**Problem description**
Up through the line that contains "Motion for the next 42", retype the entries exactly, beginning at the very first line.

**Data shown**
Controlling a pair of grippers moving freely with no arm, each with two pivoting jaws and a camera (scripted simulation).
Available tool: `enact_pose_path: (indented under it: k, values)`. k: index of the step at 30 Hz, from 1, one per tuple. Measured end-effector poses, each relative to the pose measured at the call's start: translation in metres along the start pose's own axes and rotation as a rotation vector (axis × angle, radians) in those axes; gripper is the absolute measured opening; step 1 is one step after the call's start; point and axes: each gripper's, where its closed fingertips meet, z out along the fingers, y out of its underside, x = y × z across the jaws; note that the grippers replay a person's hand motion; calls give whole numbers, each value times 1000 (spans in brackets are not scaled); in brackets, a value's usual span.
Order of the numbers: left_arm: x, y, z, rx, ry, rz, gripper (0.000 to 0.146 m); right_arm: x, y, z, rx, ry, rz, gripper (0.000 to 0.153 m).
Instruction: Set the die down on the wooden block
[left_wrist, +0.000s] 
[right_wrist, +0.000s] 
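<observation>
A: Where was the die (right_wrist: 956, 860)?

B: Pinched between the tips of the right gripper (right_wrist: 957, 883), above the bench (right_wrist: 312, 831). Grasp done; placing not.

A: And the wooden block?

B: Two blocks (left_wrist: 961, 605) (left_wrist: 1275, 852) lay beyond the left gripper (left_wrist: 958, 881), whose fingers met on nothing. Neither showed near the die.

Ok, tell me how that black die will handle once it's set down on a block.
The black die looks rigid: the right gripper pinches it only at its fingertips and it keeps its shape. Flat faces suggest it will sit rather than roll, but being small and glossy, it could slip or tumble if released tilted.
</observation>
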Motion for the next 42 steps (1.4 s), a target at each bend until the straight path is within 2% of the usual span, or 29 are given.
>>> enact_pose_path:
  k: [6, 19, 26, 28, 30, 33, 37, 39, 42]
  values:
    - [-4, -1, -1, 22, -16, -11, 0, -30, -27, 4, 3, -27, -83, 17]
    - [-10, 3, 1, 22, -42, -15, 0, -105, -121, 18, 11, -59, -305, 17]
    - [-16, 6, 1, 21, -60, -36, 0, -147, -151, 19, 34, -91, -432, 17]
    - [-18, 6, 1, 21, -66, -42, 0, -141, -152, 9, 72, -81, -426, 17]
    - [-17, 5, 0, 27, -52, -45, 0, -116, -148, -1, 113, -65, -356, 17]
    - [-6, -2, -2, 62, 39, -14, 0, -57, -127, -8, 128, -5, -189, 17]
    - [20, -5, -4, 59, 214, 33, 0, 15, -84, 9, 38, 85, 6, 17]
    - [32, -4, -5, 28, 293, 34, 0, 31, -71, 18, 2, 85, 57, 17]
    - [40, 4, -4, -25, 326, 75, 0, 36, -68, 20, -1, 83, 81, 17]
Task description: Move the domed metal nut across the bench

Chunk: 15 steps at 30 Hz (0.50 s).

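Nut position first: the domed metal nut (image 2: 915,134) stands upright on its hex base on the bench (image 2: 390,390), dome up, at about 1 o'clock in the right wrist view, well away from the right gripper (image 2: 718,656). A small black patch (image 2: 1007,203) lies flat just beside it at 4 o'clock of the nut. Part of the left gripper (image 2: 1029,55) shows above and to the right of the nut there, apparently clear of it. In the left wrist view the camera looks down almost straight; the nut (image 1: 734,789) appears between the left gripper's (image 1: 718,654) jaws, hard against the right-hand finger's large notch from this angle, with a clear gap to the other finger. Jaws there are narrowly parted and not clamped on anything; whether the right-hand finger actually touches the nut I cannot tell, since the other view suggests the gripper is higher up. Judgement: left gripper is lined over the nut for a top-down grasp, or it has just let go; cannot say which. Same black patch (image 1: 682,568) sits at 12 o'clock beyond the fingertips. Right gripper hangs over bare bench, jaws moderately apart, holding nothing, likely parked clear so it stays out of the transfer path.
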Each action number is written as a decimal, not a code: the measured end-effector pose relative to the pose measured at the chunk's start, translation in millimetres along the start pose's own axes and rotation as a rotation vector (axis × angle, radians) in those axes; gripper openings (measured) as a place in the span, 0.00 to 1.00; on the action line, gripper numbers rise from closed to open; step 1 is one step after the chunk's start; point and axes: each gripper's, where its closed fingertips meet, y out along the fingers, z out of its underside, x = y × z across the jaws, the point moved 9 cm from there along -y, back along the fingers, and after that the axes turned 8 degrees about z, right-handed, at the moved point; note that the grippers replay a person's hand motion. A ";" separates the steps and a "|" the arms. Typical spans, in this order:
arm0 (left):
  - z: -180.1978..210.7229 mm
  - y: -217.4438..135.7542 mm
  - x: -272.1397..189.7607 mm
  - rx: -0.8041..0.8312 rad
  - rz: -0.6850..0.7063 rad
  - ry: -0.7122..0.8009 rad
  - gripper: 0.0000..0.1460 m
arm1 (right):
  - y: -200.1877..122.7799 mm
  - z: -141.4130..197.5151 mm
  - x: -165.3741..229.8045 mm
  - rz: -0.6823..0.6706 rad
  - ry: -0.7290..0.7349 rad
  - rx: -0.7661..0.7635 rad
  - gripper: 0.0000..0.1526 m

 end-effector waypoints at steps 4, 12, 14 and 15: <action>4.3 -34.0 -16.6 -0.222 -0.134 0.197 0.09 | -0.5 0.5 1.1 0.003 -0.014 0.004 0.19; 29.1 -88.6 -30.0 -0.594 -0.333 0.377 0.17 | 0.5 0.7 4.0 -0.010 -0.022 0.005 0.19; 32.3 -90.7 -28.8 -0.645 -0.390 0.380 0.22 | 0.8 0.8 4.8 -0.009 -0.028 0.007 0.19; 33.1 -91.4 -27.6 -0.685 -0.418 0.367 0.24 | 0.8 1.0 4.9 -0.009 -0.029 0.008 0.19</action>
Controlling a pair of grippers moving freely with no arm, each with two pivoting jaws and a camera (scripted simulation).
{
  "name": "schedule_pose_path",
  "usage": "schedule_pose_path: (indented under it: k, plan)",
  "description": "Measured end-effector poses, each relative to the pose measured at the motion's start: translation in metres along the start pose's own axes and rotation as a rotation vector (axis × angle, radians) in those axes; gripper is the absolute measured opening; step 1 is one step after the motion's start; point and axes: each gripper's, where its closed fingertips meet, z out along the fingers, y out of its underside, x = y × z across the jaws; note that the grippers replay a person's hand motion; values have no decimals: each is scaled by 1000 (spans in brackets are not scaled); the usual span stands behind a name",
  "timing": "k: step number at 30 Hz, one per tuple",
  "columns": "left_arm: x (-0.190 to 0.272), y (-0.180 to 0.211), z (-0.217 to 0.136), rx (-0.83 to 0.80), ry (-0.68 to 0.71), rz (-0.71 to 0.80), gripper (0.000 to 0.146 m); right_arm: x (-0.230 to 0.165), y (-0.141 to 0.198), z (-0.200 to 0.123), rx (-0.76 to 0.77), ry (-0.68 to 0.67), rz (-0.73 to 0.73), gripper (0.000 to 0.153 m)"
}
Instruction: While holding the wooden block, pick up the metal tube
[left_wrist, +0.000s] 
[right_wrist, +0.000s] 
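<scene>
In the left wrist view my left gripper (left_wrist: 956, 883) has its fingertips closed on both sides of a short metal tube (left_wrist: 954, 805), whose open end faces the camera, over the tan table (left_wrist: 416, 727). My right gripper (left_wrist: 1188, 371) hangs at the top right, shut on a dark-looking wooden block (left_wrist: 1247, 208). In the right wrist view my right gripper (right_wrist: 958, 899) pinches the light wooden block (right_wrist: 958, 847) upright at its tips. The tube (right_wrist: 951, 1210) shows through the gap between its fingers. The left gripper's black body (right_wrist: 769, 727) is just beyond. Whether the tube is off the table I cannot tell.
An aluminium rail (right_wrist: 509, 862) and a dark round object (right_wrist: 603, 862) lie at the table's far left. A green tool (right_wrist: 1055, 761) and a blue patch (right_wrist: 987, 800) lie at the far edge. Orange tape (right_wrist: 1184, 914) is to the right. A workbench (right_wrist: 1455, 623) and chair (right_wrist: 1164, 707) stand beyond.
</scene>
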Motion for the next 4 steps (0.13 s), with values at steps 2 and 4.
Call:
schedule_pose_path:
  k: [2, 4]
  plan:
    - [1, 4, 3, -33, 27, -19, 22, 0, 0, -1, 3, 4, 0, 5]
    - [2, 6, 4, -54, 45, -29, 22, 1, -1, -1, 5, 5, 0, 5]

**Answer section**
Controlling a pair of grippers moving freely with no arm, each with two pivoting jaws and a camera (scripted simulation).
Available tool: `enact_pose_path: (indented under it: k, values)`. k: index of the step at 30 Hz, from 1, one per tuple. Measured end-effector poses, each relative to the pose measured at the call's start: translation in metres along the start pose's own axes and rotation as a rotation vector (axis × angle, radians) in those axes; gripper is the absolute measured opening; step 1 is one step after the call's start; point and axes: each gripper's, where its closed fingertips meet, z out along the fingers, y out of its underside, x = y × z across the jaws; note that the grippers replay a person's hand motion; calls give whole numbers, each value times 1000 (spans in brackets are not scaled); in brackets, a value's usual span.
Order of the numbers: left_arm: x, y, z, rx, ry, rz, gripper (0.000 to 0.146 m); right_arm: x, y, z, rx, ry, rz, gripper (0.000 to 0.153 m).
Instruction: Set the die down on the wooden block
[left_wrist, +0.000s] 
[right_wrist, +0.000s] 
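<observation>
A: Where was the die (right_wrist: 956, 860)?

B: Pinched between the tips of the right gripper (right_wrist: 957, 883), above the bench (right_wrist: 312, 831). Grasp done; placing not.

A: And the wooden block?

B: Two blocks (left_wrist: 961, 605) (left_wrist: 1275, 852) lay beyond the left gripper (left_wrist: 958, 881), whose fingers met on nothing. Neither showed near the die.

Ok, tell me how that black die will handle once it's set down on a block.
The black die looks rigid: the right gripper pinches it only at its fingertips and it keeps its shape. Flat faces suggest it will sit rather than roll, but being small and glossy, it could slip or tumble if released tilted.
</observation>
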Motion for the next 42 steps (1.4 s), a target at each bend until the straight path is within 2% of the usual span, or 29 are given.

Nothing more is needed for this answer.